L'impôt sur la fortune immobilière "fera l'objet d'une évaluation à l'automne 2019", annonce le porte-parole du gouvernement Benjamin Griveaux ce mercredi 5 décembre.

RTL - 5 décembre 2018 - Par Clémence Bauduin et Elizabeth Martichoux

Vers un retour de l'impôt sur la fortune ? À en croire Benjamin Griveaux, le porte-parole du gouvernement, invité de RTL ce mercredi 5 décembre, celui-ci n'a pas disparu. "On n'a pas supprimé l'ISF, on l'a transformé", insiste-t-il. Transformé, certes, en impôt sur la fortune immobilière, il pourrait toutefois disparaître dans un an. La nouvelle fiscalité "pourrait faire l'objet d'une évaluation à l'automne 2019", annonce-t-il. "Si ça ne fonctionne pas, on y renoncera."

 

"Ce sujet-là n'est pas sur la table mais, en revanche, qu'on l'évalue, qu'on le contrôle, que ça se fasse au Parlement. (...) Si une mesure qu'on a prise - qui coûte de l'argent public mais qu'on a prise parce qu'on est persuadé que ça va marcher - (...) si quelque chose ne marche pas, on n'est pas idiots, on va le changer. Mais d'abord, avant de savoir si ça ne marche pas, on va l'évaluer et on va l'évaluer avec le Parlement", explique Benjamin Griveaux.

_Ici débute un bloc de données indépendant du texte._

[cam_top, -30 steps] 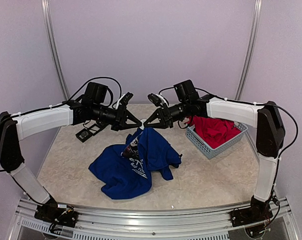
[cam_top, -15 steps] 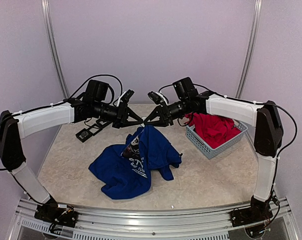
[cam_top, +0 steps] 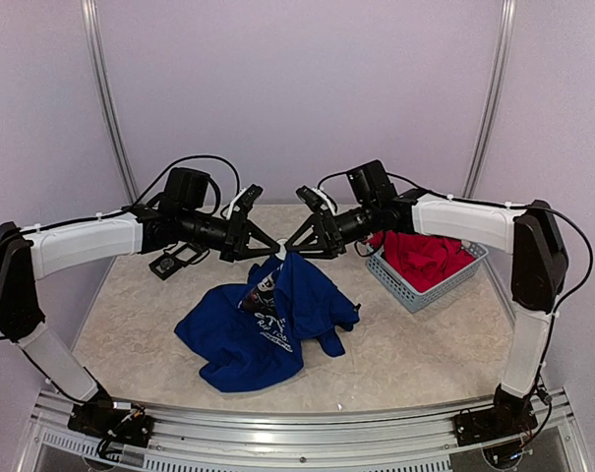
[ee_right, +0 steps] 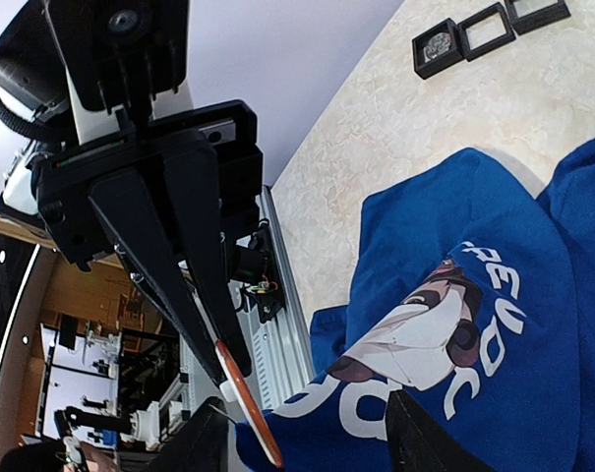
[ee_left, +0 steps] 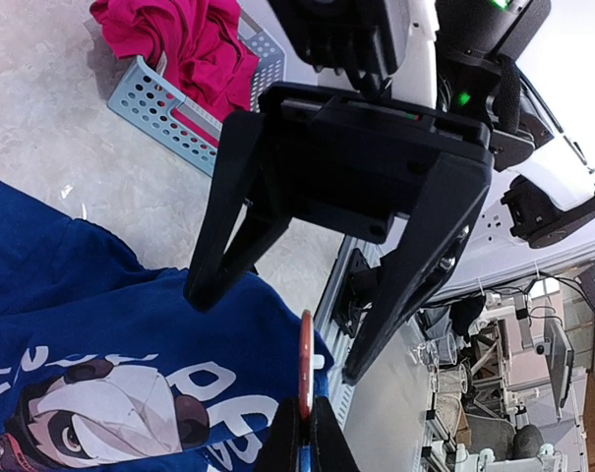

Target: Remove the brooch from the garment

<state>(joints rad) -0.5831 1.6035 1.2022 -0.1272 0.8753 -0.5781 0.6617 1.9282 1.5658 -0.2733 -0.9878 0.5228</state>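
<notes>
Orange brooch (ee_left: 305,359) sits pinched in left claw (ee_left: 304,425), right claw (ee_left: 277,334) spread alongside.

From above, the brooch (cam_top: 279,254) is a pale speck, too small to show its shape. The left wrist view gives it edge-on, a thin red-orange rim. Its face is out of sight and its lower part is buried in the left pincer (ee_left: 299,441), itself cut by the bottom edge. The right pincer (ee_right: 312,438) shows in its own view only as two dark stubs at the bottom edge. Folds swallow part of the shirt's (cam_top: 263,320) lettering. The black boxes (cam_top: 169,262) sit partly behind the left arm (cam_top: 110,236).
</notes>
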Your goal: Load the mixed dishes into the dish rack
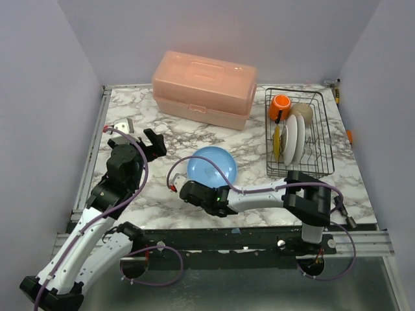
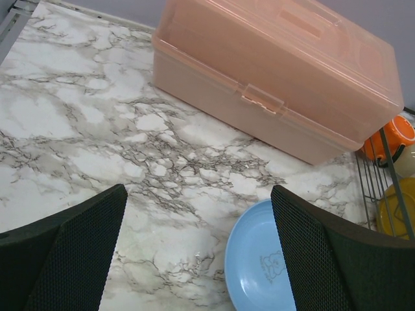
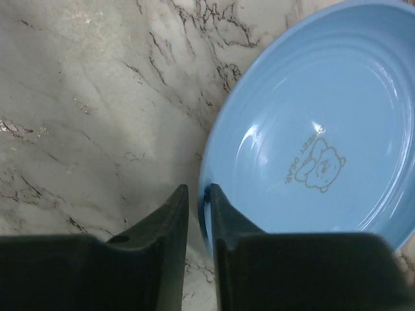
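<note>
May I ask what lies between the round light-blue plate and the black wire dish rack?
Only bare marble tabletop separates plate and rack, per top view.

Marble-patterned table [image 1: 194, 136] is loaded with three items. Pink lidded box [image 1: 204, 91] is set at the back, black wire dish rack [image 1: 319, 129] at right. Blue plate [image 1: 207, 170] is laid flat near front centre.
</note>
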Action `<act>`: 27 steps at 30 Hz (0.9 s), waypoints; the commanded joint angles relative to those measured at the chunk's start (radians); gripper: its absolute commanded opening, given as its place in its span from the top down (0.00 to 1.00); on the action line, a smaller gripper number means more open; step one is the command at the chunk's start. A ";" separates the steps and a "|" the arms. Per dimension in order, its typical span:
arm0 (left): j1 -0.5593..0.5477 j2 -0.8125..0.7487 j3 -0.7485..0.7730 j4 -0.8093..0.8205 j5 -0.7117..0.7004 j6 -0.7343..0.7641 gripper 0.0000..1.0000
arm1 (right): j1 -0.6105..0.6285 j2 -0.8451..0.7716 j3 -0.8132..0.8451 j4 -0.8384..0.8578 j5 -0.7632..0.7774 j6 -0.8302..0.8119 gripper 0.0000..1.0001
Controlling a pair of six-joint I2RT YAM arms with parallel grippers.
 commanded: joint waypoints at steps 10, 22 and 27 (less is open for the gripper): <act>0.006 0.174 0.059 0.033 0.386 0.059 0.06 | -0.012 -0.311 -0.203 0.248 -0.069 -0.002 1.00; 0.006 0.514 0.187 -0.057 0.898 0.038 0.08 | -0.051 -0.576 -0.399 0.457 -0.067 -0.040 1.00; 0.005 0.610 0.220 -0.085 1.008 0.026 0.21 | -0.051 -0.577 -0.381 0.463 -0.054 -0.023 1.00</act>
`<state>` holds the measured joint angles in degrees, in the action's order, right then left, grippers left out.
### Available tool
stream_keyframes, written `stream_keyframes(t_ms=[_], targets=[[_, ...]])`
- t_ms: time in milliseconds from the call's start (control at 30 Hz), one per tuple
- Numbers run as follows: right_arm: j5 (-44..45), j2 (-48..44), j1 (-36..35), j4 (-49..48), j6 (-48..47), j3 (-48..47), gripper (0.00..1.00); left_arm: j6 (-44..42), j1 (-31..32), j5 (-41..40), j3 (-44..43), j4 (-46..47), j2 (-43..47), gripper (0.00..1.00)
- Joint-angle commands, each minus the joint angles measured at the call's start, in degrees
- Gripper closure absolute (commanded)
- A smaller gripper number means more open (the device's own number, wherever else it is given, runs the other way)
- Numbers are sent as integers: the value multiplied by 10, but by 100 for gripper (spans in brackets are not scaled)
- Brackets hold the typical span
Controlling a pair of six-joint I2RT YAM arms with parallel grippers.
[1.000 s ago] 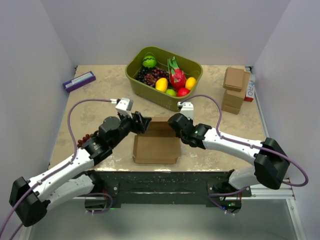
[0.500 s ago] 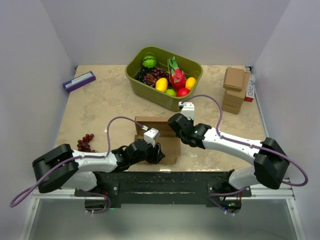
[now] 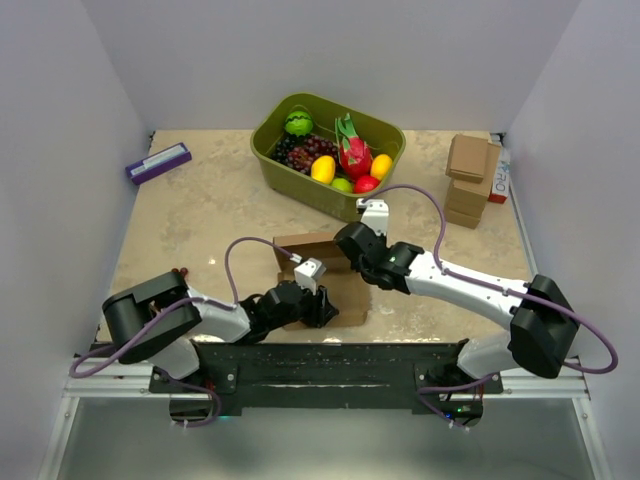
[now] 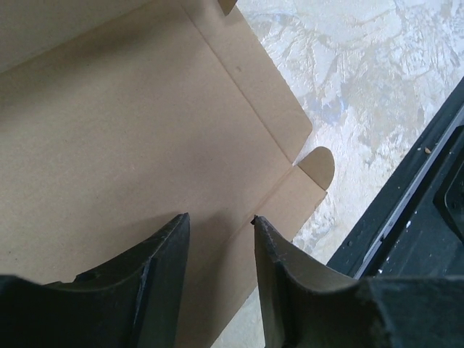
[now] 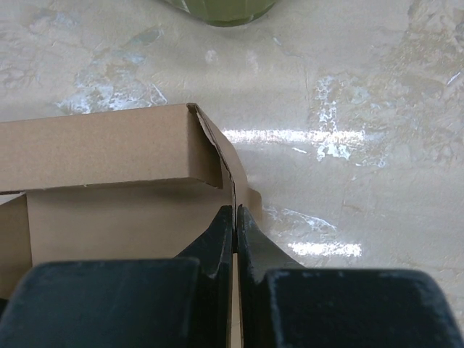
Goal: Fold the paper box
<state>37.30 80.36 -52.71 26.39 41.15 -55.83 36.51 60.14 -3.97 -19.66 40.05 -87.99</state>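
The paper box (image 3: 340,292), a brown cardboard mailer, lies near the table's front edge with its back wall raised. My left gripper (image 3: 322,306) is open, low over the box's front panel near the front right corner tab; the left wrist view shows both fingers (image 4: 163,272) just above the flat cardboard (image 4: 130,123). My right gripper (image 3: 350,252) is at the box's far right corner. In the right wrist view it (image 5: 235,212) is shut on the thin upright side flap of the box (image 5: 109,156).
A green bin (image 3: 268,150) of fruit stands at the back centre. A stack of smaller cardboard boxes (image 3: 468,178) is at the back right, a purple box (image 3: 158,162) at the back left. The black base rail (image 4: 420,210) runs just beyond the box's front edge.
My left arm has swung from the box's far left corner down to the near edge and now reaches low over the front panel. The right gripper has kept its hold on the side flap.
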Motion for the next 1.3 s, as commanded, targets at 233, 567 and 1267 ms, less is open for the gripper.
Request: stream_keyframes(t_ms=[233, 567, 1267], targets=[[-11, -3, -4, 2, 14, -30, 100, 3, 3, 4, 1, -87, -45, 55], [-108, 36, -4, -91, 24, 18, 95, 2, 3, 13, 3, -78, -47, 56], [-165, -188, 152, -125, -99, 126, 32, -24, 2, 79, 46, -46, -19, 58]])
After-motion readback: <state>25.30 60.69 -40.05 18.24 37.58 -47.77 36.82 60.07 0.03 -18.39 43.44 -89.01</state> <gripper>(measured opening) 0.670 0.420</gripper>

Dans combien de temps cela sera-t-il évalué? "Il faut quand même laisser 18 à 24 mois pour que la mesure fasse son plein effet. Cela a été voté en décembre 2017 (...), je pense qu'une bonne évaluation peut commencer à l'automne 2019", estime le porte-parole.

"Pas un cadeau aux riches"

Le gouvernement concède-t-il que la suppression de l'impôt sur la fortune (ISF) n'a pas été un bon signal envoyé aux Français ? "Sur les patrimoines immobiliers on a maintenu la fiscalité telle qu'elle était. On a supprimé sur quoi ? Sur les actions, parce que on en avait assez que des gens qui gagnent très bien leur vie décident de placer leur argent sur des fonds étrangers, justifie Benjamin Griveaux. Cela n'a aucun sens, cela ne revient pas dans l'économie réelle (...). Ce n'est pas un cadeau aux riches, martèle Benjamin Griveaux. C'est permettre à nos entreprises de bénéficier de capitaux français pour pouvoir les développer."